Entropically Smoothed Wasserstein Distances for the Uninitiated

Andreas Bærentzen

This notebook represents my efforts at understanding smoothed Wasserstein distances. It is a topic that has obvious relevance to a number of areas within my research interests, and the basic idea is simple and obvious. However, the derivation of the equations is somewhat non-trivial, hence this note.

In [3]:
# Import the packages we will need and setup for rendering
from math import *
import random
import numpy as np
import PIL
from scipy import misc
from scipy.optimize import linprog
from scipy.ndimage.filters import gaussian_filter
from numpy.linalg import norm
from bokeh.plotting import figure, output_file, show
from bokeh.layouts import row, column
from bokeh.io import output_notebook
def rand_color():
    v = np.array((random.random(), random.random(), random.random()))
    v /= np.max(v)
    return v

def color_image(img, col):
    img_out = np.empty(img.shape, dtype=np.uint32)
    view = img_out.view(dtype=np.uint8).reshape(img.shape + (4,))
    for i in range(view.shape[0]):
        for j in range(view.shape[1]):
            alpha = min(1.0, img[i,j] / 0.002)
            view[i, j, 0] = 255.0 * col[0] * alpha
            view[i, j, 1] = 255.0 * col[1] * alpha
            view[i, j, 2] = 255.0 * col[2] * alpha
            view[i, j, 3] = 255* alpha
    return img_out

def color_image_combine(a,b):
    viewa = a.view(dtype=np.uint8).reshape(a.shape + (4,))
    viewb = b.view(dtype=np.uint8).reshape(a.shape + (4,))
    for i in range(a.shape[0]):
        for j in range(a.shape[1]):
            if viewa[i,j,3] < viewb[i,j,3]:
                viewa[i,j,:] = viewb[i,j,:]

def boxes(shape):
    imgs = []
    w2 = int(shape[0]/2)
    h2 = int(shape[1]/2)
    rngs = [(0,0),(w2,0),(0,h2),(w2,h2)]
    for r in rngs:
        img = np.zeros(shape)
        for i in range(r[0],r[0]+w2):
            for j in range(r[1], r[1]+h2):
                img[i,j] = 1
    return imgs

def load_image(fn):
    img = misc.imread(fn, True)
    return np.flip(img,0)

sigma = 1
def filter(image):
    return gaussian_filter(image,sigma,mode='constant',truncate=32)

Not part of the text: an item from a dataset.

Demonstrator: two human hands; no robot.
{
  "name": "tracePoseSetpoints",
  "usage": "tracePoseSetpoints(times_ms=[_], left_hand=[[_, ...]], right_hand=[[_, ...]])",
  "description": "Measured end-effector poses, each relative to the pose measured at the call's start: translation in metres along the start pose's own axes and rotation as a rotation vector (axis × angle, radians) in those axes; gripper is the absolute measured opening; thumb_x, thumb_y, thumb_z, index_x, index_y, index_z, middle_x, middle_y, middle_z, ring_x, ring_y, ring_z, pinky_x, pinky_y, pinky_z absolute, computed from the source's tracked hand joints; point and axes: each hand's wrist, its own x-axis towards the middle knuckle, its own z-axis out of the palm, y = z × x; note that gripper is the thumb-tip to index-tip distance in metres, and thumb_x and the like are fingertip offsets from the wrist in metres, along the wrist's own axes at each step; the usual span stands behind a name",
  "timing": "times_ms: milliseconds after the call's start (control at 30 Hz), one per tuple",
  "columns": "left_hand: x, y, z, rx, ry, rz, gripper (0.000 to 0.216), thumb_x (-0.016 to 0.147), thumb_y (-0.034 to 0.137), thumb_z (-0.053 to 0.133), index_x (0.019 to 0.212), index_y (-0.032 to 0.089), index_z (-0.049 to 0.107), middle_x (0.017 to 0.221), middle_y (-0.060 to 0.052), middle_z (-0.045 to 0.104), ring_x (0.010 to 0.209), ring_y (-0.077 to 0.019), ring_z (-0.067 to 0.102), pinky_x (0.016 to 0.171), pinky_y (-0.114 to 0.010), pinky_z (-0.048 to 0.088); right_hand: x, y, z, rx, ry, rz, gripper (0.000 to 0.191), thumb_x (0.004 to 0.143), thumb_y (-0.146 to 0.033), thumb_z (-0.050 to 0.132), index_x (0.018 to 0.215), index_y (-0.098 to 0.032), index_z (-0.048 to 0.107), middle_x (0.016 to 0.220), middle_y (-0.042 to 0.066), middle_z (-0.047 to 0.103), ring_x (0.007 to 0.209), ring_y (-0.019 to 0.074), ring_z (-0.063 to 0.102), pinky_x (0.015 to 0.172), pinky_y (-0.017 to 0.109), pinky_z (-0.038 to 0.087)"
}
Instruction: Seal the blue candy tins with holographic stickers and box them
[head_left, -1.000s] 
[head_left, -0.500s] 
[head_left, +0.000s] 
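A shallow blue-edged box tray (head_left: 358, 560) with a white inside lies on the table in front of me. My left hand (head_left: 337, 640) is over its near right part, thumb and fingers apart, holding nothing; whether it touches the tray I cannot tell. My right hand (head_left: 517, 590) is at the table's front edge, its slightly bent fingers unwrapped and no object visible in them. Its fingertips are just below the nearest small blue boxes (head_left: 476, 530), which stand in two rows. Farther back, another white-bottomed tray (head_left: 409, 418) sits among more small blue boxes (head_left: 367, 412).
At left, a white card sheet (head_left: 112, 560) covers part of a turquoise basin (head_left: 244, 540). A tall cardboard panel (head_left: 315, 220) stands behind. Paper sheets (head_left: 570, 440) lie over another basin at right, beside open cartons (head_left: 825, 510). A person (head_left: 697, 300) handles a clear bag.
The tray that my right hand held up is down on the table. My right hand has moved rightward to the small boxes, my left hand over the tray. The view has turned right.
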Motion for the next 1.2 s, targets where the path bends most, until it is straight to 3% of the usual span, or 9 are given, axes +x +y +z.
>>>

def make_distribution(image_in):
    dist = filter(image_in)
    dist /= np.sum(dist)
    return dist

powv = np.vectorize(pow)
maxv = np.vectorize(max)
logv = np.vectorize(lambda x: log(max(1e-300,x)))
Loading BokehJS ...


In recent years, several authors (e.g. [Cuturi 2013, Solomon et al. 2015]) have proposed efficient methods for computing smoothed Wasserstein or "Earth Mover's" distance in a number of settings. This is something that appears to have many applications in image processing, machine learning and shape analysis to name just some areas. The recent paper by Solomon et al. [2015] is an excellent place to start in order to get an overview of the possibilities. Unfortunately, while computing the smoothed Wasserstein distance is actually both simple and efficient, it is not trivial to understand precisely how or why the algorithm works.

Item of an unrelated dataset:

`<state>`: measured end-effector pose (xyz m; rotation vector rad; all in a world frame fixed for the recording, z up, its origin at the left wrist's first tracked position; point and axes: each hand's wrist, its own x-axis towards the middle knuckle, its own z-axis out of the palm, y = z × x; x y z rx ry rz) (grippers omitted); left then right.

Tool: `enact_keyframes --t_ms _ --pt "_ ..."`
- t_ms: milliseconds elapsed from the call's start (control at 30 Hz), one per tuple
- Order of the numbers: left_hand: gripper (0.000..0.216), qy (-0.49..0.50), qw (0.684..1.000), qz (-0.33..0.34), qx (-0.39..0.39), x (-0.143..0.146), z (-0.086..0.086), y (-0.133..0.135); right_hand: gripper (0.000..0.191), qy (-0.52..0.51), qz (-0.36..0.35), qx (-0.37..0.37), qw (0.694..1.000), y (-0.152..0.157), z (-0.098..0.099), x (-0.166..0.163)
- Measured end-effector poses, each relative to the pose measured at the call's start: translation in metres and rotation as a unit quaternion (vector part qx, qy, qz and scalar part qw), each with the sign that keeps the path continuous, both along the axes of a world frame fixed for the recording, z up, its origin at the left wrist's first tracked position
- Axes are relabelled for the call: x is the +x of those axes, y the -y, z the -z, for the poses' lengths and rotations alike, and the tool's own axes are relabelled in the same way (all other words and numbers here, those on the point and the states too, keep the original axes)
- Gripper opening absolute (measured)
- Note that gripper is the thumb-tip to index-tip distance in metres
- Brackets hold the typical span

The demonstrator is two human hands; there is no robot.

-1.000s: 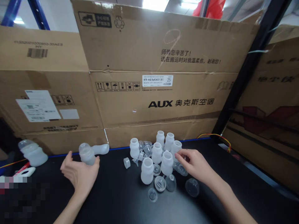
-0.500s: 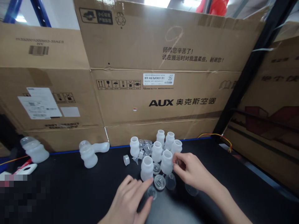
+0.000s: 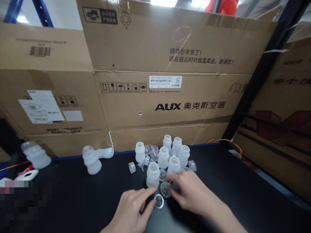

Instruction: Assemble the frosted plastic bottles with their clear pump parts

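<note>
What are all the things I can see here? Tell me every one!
white bottles: seven, white, standing in a cluster mid-table
small clear caps: several, see-through, around the cluster
capped bottle: one, whitish, left of the cluster
second capped bottle: one, whitish, far left
cardboard boxes: several, brown, behind the table
table: one, black
left hand: fingertips at a clear cap, holding nothing
right hand: fingers on caps in front of the bottles; grip unclear

Stacked cardboard boxes (image 3: 155,74) behind black table (image 3: 73,200)
</note>
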<state>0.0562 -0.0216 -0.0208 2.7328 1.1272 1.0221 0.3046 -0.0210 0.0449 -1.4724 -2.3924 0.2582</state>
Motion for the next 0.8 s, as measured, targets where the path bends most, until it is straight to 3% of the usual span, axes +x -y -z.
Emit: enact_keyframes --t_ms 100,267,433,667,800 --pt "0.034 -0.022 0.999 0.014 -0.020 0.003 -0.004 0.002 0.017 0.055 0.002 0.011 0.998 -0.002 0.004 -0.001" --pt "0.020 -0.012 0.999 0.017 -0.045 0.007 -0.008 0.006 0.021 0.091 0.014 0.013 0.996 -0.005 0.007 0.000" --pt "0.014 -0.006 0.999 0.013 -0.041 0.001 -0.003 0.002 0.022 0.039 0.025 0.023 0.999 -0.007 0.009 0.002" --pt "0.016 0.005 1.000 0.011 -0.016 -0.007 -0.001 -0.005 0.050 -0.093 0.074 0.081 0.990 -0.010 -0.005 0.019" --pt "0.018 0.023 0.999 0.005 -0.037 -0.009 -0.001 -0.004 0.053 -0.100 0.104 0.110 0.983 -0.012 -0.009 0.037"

The goal of this brief note is to

  • derive the algorithm for computing $W_{2,e}$: the smoothed 2-norm Wasserstein distance.
  • We will strip away all "bells and whistles" and reduce the problem to the simplest case and
  • consider only distributions that live in a discrete n-dimensional space.

In practice, we might want to compute the Wasserstein distance on, say, a tensor product of two manifolds, but, first, we must understand the basics.


Transportation theory operates on probability distributions. In this note, we consider only discrete distributions. In practical terms, a distribution is a set of probabilities that cover all outcomes of an experiment.

We can represent a discrete distribution, say ${p}$, as a vector s.t. $0\le p_i \le 1$ and $\sum_i p_i = 1$.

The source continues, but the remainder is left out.